Exercise:
Find the line containing "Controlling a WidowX" in the material below; copy that line and all following lines exactly.

Given data:

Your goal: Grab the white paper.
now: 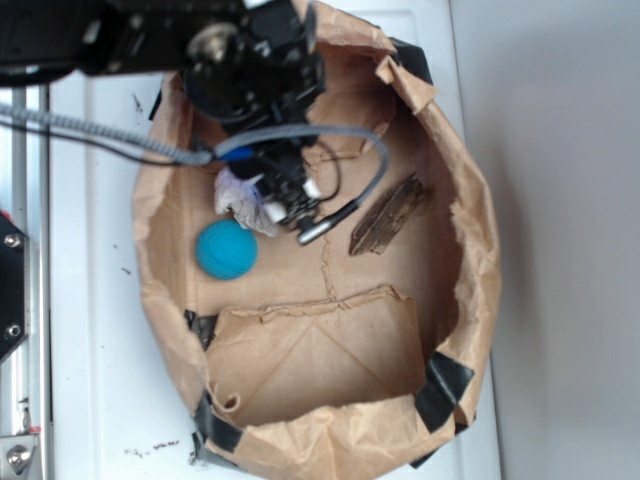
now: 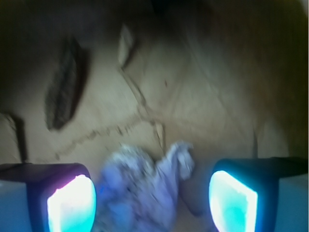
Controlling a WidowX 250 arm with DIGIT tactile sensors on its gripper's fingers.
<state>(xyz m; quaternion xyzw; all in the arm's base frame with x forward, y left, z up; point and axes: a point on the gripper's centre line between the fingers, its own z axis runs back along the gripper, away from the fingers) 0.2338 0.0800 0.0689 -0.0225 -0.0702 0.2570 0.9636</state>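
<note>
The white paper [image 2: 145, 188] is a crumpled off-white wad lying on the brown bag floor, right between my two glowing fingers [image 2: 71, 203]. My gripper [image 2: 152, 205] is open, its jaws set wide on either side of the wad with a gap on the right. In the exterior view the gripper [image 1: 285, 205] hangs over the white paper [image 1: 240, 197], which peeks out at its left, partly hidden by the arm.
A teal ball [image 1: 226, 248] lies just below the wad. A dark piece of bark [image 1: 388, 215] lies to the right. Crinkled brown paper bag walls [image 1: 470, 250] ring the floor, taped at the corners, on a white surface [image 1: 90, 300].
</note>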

Response to the exercise:
Controlling a WidowX 250 arm with DIGIT tactile sensors on its gripper's fingers.
<state>(xyz m; quaternion xyzw; all in the arm's base frame with x forward, y left, z up; point and axes: a point on the gripper's centre line between the fingers, its own z axis runs back along the gripper, away from the fingers) 0.2338 0.0800 0.0689 -0.0225 -0.0702 0.2570 0.9636</state>
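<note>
The white paper [image 2: 145, 188] is a crumpled off-white wad lying on the brown bag floor, right between my two glowing fingers [image 2: 71, 203]. My gripper [image 2: 152, 205] is open, its jaws set wide on either side of the wad with a gap on the right. In the exterior view the gripper [image 1: 285, 205] hangs over the white paper [image 1: 240, 197], which peeks out at its left, partly hidden by the arm.
A teal ball [image 1: 226, 248] lies just below the wad. A dark piece of bark [image 1: 388, 215] lies to the right. Crinkled brown paper bag walls [image 1: 470, 250] ring the floor, taped at the corners, on a white surface [image 1: 90, 300].
</note>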

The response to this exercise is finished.